Diffusé dès 1986 sur les ondes, le dessin animé Dragon Ball fit les belles heures de la japanime des 80's. Inspiré par le manga éponyme d'Akira Toriyama, cette relecture étonnante du mythe du Roi Singe (dans le roman Le Voyage en Occident) nous narrait les aventures du petit Son Goku, enfant naïf et intrépide, doué d'une force étonnante et de dispositions de combattant hors du commun. Flanqué de ses acolytes Bulma, Krilin, Oolong, Yamcha et Ten shin han, tous de ses anciens adversaires, le petit garçon évoluait dans un monde fantaisiste où les humains côtoyaient autant de créatures, de robots et d'animaux anthropomorphes et n'avait de cesse de contrecarrer les plans du roi Pilaf, de l'armée du Ruban Rouge et du démon Piccolo, tous en quête des 7 fameuses boules de cristal dont la réunion permettait d'exaucer n'importe quel voeu. Le show berça ainsi l'enfance de bon nombre de tous jeunes téléspectateurs (dont l'auteur de ses lignes faisait partie) jusqu'à devenir totalement culte.
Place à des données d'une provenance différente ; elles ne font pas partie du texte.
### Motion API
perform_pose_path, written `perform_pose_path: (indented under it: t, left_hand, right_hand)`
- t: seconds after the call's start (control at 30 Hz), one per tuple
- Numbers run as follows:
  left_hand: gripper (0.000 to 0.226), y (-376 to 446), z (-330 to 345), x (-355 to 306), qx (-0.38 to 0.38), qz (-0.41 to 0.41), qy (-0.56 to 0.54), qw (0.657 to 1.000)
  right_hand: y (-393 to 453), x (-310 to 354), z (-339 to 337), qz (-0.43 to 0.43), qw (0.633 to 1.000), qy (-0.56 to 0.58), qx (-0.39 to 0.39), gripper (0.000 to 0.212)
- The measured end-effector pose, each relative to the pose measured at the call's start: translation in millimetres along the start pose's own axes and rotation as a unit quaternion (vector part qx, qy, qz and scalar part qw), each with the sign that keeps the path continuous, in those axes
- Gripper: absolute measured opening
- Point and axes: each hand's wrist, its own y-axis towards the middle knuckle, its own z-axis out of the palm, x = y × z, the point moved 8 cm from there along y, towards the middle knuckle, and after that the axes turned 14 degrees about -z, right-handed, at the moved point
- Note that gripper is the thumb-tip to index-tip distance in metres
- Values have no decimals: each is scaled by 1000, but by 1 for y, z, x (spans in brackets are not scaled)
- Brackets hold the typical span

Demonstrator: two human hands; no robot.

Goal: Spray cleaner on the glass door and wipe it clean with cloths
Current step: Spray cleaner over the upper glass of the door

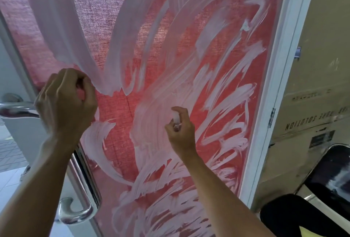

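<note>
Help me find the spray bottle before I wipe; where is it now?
In the head view, the spray bottle is gripped in the right hand, right of centre, against the smeared glass door.

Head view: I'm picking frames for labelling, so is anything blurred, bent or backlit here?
Head view: the glass door glows red, lit from behind; the white frame leans and bows from wide-angle distortion; the small spray bottle in the right hand looks soft; the left hand is slightly smeared.
</note>
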Motion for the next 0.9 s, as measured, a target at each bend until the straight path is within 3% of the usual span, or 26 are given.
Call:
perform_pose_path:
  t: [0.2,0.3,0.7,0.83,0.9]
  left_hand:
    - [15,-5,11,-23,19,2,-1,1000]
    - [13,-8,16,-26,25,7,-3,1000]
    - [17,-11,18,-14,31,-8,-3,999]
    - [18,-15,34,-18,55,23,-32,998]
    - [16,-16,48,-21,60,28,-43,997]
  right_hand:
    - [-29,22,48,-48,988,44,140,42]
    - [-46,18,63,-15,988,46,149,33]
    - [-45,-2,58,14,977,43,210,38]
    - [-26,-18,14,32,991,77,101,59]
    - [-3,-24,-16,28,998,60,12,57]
Mais c'est surtout sa suite, Dragon Ball Z, deuxième série plutôt fidèlement adaptée de la seconde époque du manga de Toriyama, qui bouleversa son époque jusqu'à s'inscrire dans la mémoire de plusieurs générations. Diffusé dès 89, DBZ reprend les aventures de Sangoku, cette fois jeune adulte et père de famille, après sa victoire sur le démon Piccolo et sa vindicative progéniture. L'arrivée de son frère sur Terre et la révélation de ses origines extra-terrestres mirent un terme à la dimension naïve et enfantine de ses précédentes aventures. Sangoku, de son vrai nom Karotto, apprend alors qu'il est un des derniers Saiyens (littéralement, les "hommes-légumes"), une race belliqueuse et conquérante qui n'a de cesse de soumettre les peuples les plus faibles. Déterminé à sauver son fils et à ne pas suivre la voie imposée par son sang, Goku doit ainsi affronter son propre frère Raditz, un adversaire dont la puissance est telle qu'il poussera notre héros à s'allier à son plus grand ennemi Piccolo pour le vaincre. Dans ce pugilat fratricide, Goku se sacrifiera laissant à priori la voie à la formation guerrière de son fils Son Gohan par le cruel Piccolo en vue de le préparer à l'arrivée imminente sur Terre de deux autres Saiyens, bien plus puissants encore que Raditz.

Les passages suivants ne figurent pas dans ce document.